2021
1000+ Amazon ASINs
70K+ review documents
scraped in July 2021
product aspects
sentiments
~400K text units
R
Python
RSelenium
PyTorch
Huggingface
Nympy
sklearn
BERT
Snippext
It is not that easy to answer. Even for a simple product like a face mask, it has multiple dimensions to be thoroughly articulated by individual users. SweetSpotter, a Machine Learning-powered NLP (Natural Language Processing) pipeline, was built to answer exactly that question after sifting through 70K+ reviews on Amazon.
As the pie chart shows in five color coded categories, the elements that go into a face mask based on the collective user experience are ranked in the below ratio:
⦿ construction (in blue): 27%
⦿ user experience (in green): 24%
⦿ material (in yellow): 21%
⦿ manufacturing (in pink): 20%
⦿ look (in purple): 8%
For the product enginners and manufacturs, the finer cuts of each subcategory are the design optimization intelligence for allocating limited design and manufacturing resources to the most valued features of a face mask so that the next iteration of this product approaches the "ideal mask" in the best possible way. In a pandemic, the look of a mask was the least concern. Fitting became the biggest issue, because all of a sudden, faces in all shapes and sizes were covered in masks, when existing masks had been designed only for a tiny subset of the population.
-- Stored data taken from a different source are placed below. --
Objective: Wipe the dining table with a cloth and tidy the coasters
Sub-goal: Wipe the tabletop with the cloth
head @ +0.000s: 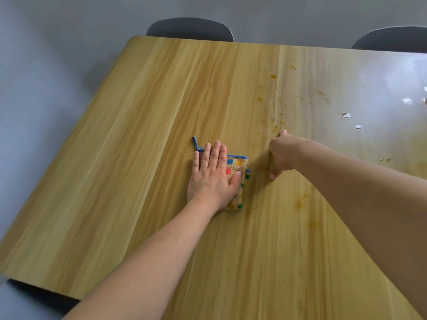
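Two bare hands of yours reach out over a pale wooden dining table (pixel 138 135), seen from above. Your left hand (pixel 211 175) lies flat with straight fingers, palm down, pressing on a small folded cloth (pixel 239 168) near the centre of the view. The cloth is tan with coloured dots and blue edging; a blue loop (pixel 196 144) sticks out from under your fingertips toward 11 o'clock. Most of the cloth is hidden under the hand, and the visible strip shows at the hand's 3 o'clock side.

Your right hand (pixel 280 155) sits just beside the cloth at its 3 o'clock, apart from it. Its fingers are curled under and the tips touch the tabletop; it appears to hold nothing, though the palm side is hidden.

Orange-brown stains (pixel 273 76) dot the wood from 12 to 1 o'clock of your right hand, and a fainter smear (pixel 300 202) lies at its 5 o'clock. Small white scraps (pixel 344 115) rest on the glossy area toward 2 o'clock. Two dark chair backs (pixel 189 28) stand at the far edge, at 12 and 2 o'clock. No coasters can be made out.
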Available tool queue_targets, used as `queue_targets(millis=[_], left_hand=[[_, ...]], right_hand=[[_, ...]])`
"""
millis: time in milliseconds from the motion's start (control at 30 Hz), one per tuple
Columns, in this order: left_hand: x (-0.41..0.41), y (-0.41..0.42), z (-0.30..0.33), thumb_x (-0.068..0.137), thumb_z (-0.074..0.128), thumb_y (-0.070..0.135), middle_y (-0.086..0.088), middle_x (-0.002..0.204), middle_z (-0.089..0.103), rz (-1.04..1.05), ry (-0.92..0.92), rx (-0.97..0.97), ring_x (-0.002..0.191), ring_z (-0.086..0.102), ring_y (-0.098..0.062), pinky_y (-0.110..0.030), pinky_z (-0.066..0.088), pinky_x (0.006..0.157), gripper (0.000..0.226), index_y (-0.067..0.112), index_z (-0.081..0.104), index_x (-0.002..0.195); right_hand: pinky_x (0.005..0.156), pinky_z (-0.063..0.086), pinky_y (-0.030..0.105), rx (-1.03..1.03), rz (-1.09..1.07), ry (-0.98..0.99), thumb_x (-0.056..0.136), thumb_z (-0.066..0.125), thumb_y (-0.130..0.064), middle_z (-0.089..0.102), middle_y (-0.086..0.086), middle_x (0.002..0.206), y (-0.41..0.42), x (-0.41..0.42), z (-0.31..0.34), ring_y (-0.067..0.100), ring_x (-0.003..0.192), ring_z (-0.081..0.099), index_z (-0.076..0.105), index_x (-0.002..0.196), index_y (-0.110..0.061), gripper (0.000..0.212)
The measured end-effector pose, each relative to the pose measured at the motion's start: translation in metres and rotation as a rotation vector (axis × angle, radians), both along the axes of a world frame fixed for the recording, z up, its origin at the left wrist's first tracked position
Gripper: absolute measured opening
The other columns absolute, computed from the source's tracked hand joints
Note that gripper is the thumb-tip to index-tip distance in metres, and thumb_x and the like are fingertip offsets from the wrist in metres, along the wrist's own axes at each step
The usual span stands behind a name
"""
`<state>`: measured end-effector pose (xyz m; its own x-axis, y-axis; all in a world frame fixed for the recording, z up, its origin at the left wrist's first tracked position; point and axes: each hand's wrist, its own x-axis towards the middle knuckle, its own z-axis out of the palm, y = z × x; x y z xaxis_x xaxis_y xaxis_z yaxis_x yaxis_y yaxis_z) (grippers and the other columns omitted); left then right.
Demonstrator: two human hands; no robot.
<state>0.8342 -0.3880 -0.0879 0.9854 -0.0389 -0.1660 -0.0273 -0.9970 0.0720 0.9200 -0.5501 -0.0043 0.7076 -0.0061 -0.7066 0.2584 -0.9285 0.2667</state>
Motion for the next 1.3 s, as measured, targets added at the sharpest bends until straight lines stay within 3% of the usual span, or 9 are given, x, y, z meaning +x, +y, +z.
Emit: queue_targets(millis=[33, 100, 133, 200, 267, 400, 533, 633, 1300], left_hand=[[-0.002, 0.000, 0.000, 0.094, 0.007, 0.062, 0.000, 0.162, -0.024, 0.000, -0.003, -0.002, 0.147, -0.026, -0.018, -0.044, -0.015, 0.120, 0.080, 0.015, -0.016, 0.154], [-0.009, 0.002, 0.000, 0.094, 0.007, 0.062, -0.001, 0.162, -0.023, 0.001, -0.003, -0.006, 0.148, -0.026, -0.018, -0.044, -0.015, 0.120, 0.080, 0.015, -0.015, 0.155], [-0.010, 0.002, 0.000, 0.094, 0.007, 0.061, -0.001, 0.162, -0.023, 0.001, -0.001, -0.004, 0.148, -0.025, -0.019, -0.044, -0.015, 0.120, 0.080, 0.015, -0.015, 0.155], [-0.017, 0.002, 0.000, 0.094, 0.008, 0.061, -0.001, 0.162, -0.024, 0.001, 0.003, -0.001, 0.147, -0.026, -0.018, -0.044, -0.015, 0.120, 0.080, 0.015, -0.015, 0.155], [-0.025, 0.003, 0.001, 0.095, 0.009, 0.061, 0.000, 0.162, -0.024, 0.004, 0.011, -0.006, 0.147, -0.026, -0.018, -0.044, -0.015, 0.120, 0.079, 0.015, -0.015, 0.155], [-0.044, 0.005, 0.003, 0.095, 0.011, 0.060, 0.000, 0.162, -0.023, 0.002, 0.022, -0.002, 0.148, -0.026, -0.018, -0.044, -0.014, 0.120, 0.079, 0.015, -0.015, 0.155], [-0.065, 0.009, 0.005, 0.095, 0.010, 0.061, -0.001, 0.162, -0.022, 0.006, 0.031, -0.002, 0.148, -0.025, -0.018, -0.044, -0.013, 0.121, 0.079, 0.015, -0.014, 0.155], [-0.086, 0.011, 0.005, 0.095, 0.010, 0.061, -0.001, 0.162, -0.022, 0.006, 0.024, 0.000, 0.148, -0.025, -0.018, -0.044, -0.013, 0.121, 0.079, 0.015, -0.014, 0.155], [-0.210, 0.036, 0.006, 0.089, -0.005, 0.062, -0.001, 0.159, -0.031, -0.005, 0.051, 0.030, 0.144, -0.034, -0.018, -0.045, -0.015, 0.120, 0.080, 0.015, -0.023, 0.152]], right_hand=[[0.104, 0.042, 0.039, -0.003, -0.020, -0.005, 0.075, 0.073, -0.055, 0.002, 0.020, 0.160, 0.000, -0.002, 0.001, 0.035, 0.132, 0.043, 0.024, 0.150, -0.008, 0.102], [0.088, 0.048, 0.036, 0.025, -0.038, -0.048, 0.073, 0.076, -0.055, 0.030, 0.013, 0.152, 0.001, -0.010, 0.004, 0.032, 0.118, 0.055, 0.039, 0.144, -0.014, 0.090], [0.082, 0.046, 0.035, 0.059, -0.021, -0.096, 0.075, 0.075, -0.051, 0.045, 0.010, 0.139, 0.000, -0.014, 0.004, 0.030, 0.111, 0.057, 0.048, 0.136, -0.015, 0.076], [0.085, 0.043, 0.036, 0.135, 0.017, -0.194, 0.087, 0.068, -0.035, 0.054, 0.008, 0.123, -0.003, -0.031, 0.002, 0.029, 0.110, 0.056, 0.056, 0.126, -0.014, 0.046], [0.090, 0.042, 0.037, 0.209, 0.014, -0.248, 0.093, 0.056, -0.023, 0.050, 0.011, 0.122, -0.005, -0.054, -0.004, 0.031, 0.111, 0.053, 0.056, 0.126, -0.011, 0.034], [0.101, 0.041, 0.037, 0.354, -0.016, -0.241, 0.098, 0.046, -0.023, 0.043, 0.015, 0.131, -0.012, -0.105, -0.018, 0.031, 0.120, 0.048, 0.045, 0.134, -0.003, 0.041], [0.117, 0.025, 0.040, 0.435, -0.106, -0.190, 0.101, 0.042, -0.032, 0.014, 0.017, 0.158, -0.015, -0.161, -0.029, 0.032, 0.145, 0.018, 0.018, 0.151, -0.003, 0.063], [0.119, 0.019, 0.041, 0.451, -0.169, -0.175, 0.101, 0.042, -0.034, -0.005, 0.014, 0.161, -0.017, -0.192, -0.031, 0.030, 0.149, 0.001, 0.004, 0.155, -0.011, 0.069], [0.113, 0.029, 0.045, 0.372, -0.168, -0.145, 0.099, 0.044, -0.040, -0.010, 0.007, 0.162, -0.017, -0.195, -0.033, 0.026, 0.149, 0.000, 0.001, 0.155, -0.022, 0.073]])
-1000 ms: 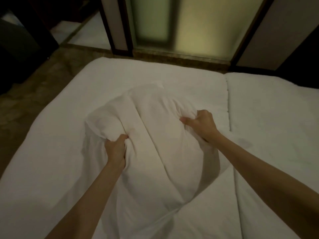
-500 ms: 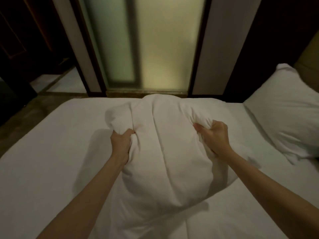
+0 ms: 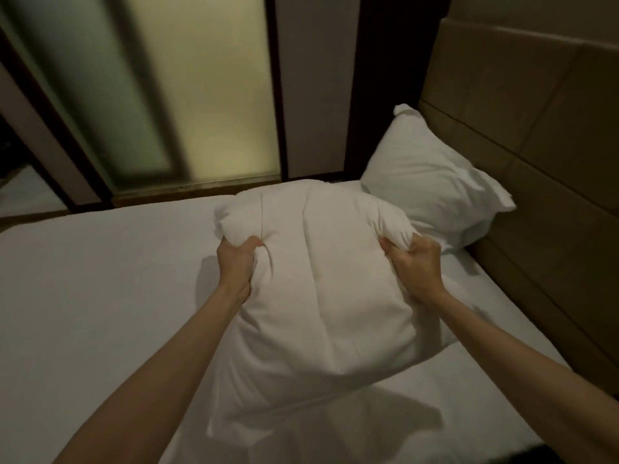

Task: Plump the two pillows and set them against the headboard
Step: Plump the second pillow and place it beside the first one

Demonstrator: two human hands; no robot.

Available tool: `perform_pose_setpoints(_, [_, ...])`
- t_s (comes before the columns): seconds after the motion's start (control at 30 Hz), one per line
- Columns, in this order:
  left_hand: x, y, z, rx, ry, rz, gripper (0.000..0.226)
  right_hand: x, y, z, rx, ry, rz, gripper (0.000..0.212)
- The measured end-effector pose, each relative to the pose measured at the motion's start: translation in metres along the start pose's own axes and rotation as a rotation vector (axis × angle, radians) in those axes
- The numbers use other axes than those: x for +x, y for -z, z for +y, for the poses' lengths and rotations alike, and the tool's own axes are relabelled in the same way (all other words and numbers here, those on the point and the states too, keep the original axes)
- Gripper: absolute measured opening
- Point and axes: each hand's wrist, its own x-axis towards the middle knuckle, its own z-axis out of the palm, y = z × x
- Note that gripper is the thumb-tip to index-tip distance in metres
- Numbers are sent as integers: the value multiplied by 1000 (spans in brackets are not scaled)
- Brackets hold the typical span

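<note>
A white pillow (image 3: 321,296) hangs in front of me above the bed, held upright by its two upper sides. My left hand (image 3: 236,266) grips a bunch of its cover on the left. My right hand (image 3: 415,262) grips the right upper corner. A second white pillow (image 3: 432,182) leans against the tan padded headboard (image 3: 536,135) at the right, just behind the held one. The lower edge of the held pillow droops toward the white sheet (image 3: 100,296).
The bed's far edge meets a strip of floor and a frosted glass panel (image 3: 201,95) with dark frames. A dark wall post (image 3: 385,78) stands between the glass and the headboard. The sheet stretches left of the pillow.
The pillow has risen off the mattress and swung to the right toward the headboard, both hands holding on. The view turned right, bringing the second pillow and headboard into sight.
</note>
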Motion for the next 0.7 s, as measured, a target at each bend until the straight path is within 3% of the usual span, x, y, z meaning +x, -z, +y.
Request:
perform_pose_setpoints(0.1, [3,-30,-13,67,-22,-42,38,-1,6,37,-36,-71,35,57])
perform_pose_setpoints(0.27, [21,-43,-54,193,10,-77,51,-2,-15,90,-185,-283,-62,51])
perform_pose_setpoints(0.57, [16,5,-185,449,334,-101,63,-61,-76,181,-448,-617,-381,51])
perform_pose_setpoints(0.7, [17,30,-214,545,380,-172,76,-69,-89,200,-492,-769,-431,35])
SweetSpotter takes in a review text document like the above and cuts it into minimum semantic units, which are very likely containing only one product attribute or issue of concern. When the text units are relatively "pure" in the topic, the Machine can be trained more effectively to classify them into the right categories. After several rounds of labeling and relabeling, I curated attribute (aka aspect) categories into 31 classes, from non-product or general product to specific feature on a mask with more granular subcategories, like "fit @ face", "fit @ nose", "fit @ ears", and "fit @ mouth".
Training the Machine to read texts like I would classify them was the easier part. Labeling the dataset was a lot more demanding on the conceptualization of what goes into the engineering of a face mask. I could confidently classify fit into different areas on the face because I used to attend fitting sessions on snug-fitting wearable products to know what to watch out. Dataset labeling is a domain dependent task. The Language Model bert-base-uncased achieved 2021 state-of-the-art accuracy (83% for 31-attributes and 91% for 3-sentiments classification) with a small training dataset (1200+), thanks to such carefully labeled training dataset.
This confusion matrix shows how accurate the classifier became on the 31-attributes classes after fine-tuning with the training dataset. Values on the diagonal line are correctly classified. Values off that are misclassified.
SweetSpotter pipeline consists of four "C" steps:
⦿ Collector: web scraper in RSelenium collected all product listings under the search keyword "face mask" and then scraped till the last review on the last page on each of the deduplicated products based on ASIN - the unique product ID on Amazon.
⦿ Cutter: human language is messy, with spelling errors, repetitions, ramblings, or mixed messages. The Cutter chopped up the review document into digestible bites for the Machine, reducing the chances of having multiple categories in one text unit.
⦿ Classifier: pre-trained transformer bert-base-uncased performed the best for the classification task and the dataset size in comparison to other bert transformers or tagging-based NLP pipeline Snippext. Huggingface and Google Colab are great open source platforms to train a transformer.
⦿ Compiler: after aspect-sentiment classification over ~400K text units was assembled into one database, normalizing each attribute and sentiment against the total gives a directly comparable sense of scale of how important and (dis)liked each product feature is for users collectively.
The above graph shows how performance metrics, accuracy and weighted F1 score, trended over the steps during the training process of the aspect classifier. After around 1000 steps, both metrics are hovering above 80%.
Odor was mentioned ~6000 times in the ~400K review units and ~5000 was negative about it. This is very much understandable, because people were wearing masks air-tight over their noses, often for hours straight. Any product odor, either from material, manufacturing, shipping or storing, can be "right under your nose" and irritating. With this knowledge, the manufacturers and sellers of face masks can run a diagnostic to find the odor source and remove it. It could be an easy fix, but a big boost to their Amazon star rating.
This is what SweetSpotter can do: find the sweet spots to improve on a product by accurately targeting the most painfully felt but effectively fixable features informed by the design intelligence distilled from massive consumer reviews.